Pagination with SDK in DynamoDB - Time & Space Complexity
When using pagination with the DynamoDB SDK, we want to know how the time to get data changes as we ask for more pages.
We ask: How does the number of operations grow when we fetch more pages of results?
Analyze the time complexity of the following DynamoDB SDK pagination code.
const params = { TableName: "MyTable", Limit: 10 };
let lastEvaluatedKey = null;
do {
if (lastEvaluatedKey) {
params.ExclusiveStartKey = lastEvaluatedKey;
}
const data = await dynamodbClient.scan(params).promise();
lastEvaluatedKey = data.LastEvaluatedKey;
processItems(data.Items);
} while (lastEvaluatedKey);
This code fetches items from a DynamoDB table in pages of 10, using the last key from the previous page to get the next.
Look for repeated actions in the code.
- Primary operation: Calling the scan method to fetch a page of items.
- How many times: Once per page until no more pages remain.
Each page fetch is a separate operation. More pages mean more calls.
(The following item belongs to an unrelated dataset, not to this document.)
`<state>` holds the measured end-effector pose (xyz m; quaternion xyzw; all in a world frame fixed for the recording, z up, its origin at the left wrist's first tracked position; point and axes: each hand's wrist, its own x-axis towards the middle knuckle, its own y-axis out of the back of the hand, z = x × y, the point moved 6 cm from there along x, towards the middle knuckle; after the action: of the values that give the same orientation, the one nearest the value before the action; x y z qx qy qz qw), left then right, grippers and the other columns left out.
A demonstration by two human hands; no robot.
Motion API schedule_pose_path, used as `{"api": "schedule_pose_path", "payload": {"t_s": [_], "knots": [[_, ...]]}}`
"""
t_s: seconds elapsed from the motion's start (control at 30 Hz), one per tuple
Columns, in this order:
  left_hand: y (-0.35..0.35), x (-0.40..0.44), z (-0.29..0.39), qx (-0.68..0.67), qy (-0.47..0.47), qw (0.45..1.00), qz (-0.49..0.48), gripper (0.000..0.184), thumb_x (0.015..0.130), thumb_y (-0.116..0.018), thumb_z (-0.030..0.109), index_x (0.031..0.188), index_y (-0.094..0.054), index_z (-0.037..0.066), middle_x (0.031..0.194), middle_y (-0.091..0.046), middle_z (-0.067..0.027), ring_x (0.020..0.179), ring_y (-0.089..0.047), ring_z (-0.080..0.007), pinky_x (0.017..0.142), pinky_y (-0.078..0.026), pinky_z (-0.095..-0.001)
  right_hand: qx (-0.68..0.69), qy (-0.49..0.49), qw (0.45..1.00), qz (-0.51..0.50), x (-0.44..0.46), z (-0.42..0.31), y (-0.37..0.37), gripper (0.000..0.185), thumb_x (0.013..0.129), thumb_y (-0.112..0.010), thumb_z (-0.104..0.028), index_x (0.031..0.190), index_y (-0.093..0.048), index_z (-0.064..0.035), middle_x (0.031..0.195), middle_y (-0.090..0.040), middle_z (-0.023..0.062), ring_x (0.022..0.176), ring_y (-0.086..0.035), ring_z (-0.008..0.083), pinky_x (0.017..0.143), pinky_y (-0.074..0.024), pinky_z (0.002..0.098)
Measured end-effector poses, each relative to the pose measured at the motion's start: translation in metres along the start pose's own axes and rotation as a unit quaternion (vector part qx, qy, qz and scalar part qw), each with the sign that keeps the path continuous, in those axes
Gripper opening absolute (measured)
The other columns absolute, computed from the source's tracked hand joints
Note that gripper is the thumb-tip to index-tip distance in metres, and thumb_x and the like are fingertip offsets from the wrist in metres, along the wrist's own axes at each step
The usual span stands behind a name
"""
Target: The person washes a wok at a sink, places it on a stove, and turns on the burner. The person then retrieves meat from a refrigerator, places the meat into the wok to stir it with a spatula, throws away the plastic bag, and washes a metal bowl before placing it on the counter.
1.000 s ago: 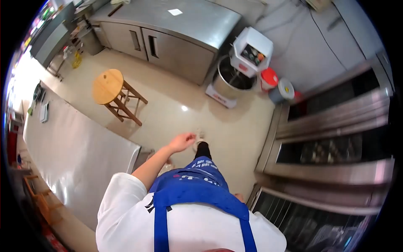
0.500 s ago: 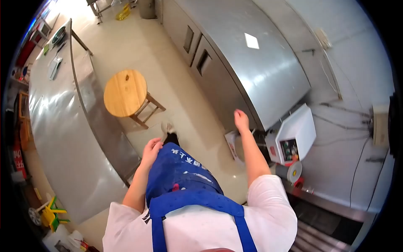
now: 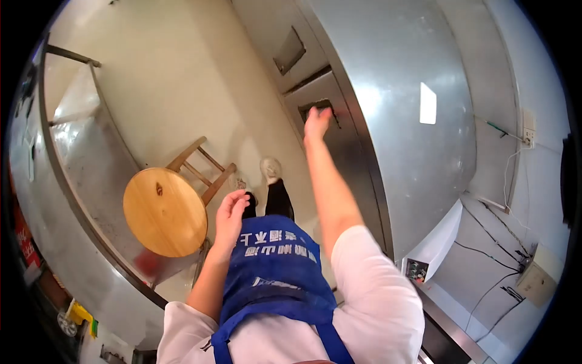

| Input Size (pages) | Approx. Operations (scan calls) |
|---|---|
| 10 | 10 |
| 100 | 100 |
| 1000 | 1000 |
Pattern observation: The number of operations grows directly with the number of pages requested.
Time Complexity: O(n)
This means the time grows linearly with the number of pages you fetch.
[X] Wrong: "Fetching more pages is just one operation because it's one loop."
[OK] Correct: Each page requires a separate network call and scan operation, so time adds up with each page.
Understanding how pagination affects time helps you design efficient data fetching in real apps and shows you can think about performance clearly.
"What if we changed the Limit parameter to fetch 100 items per page instead of 10? How would the time complexity change?"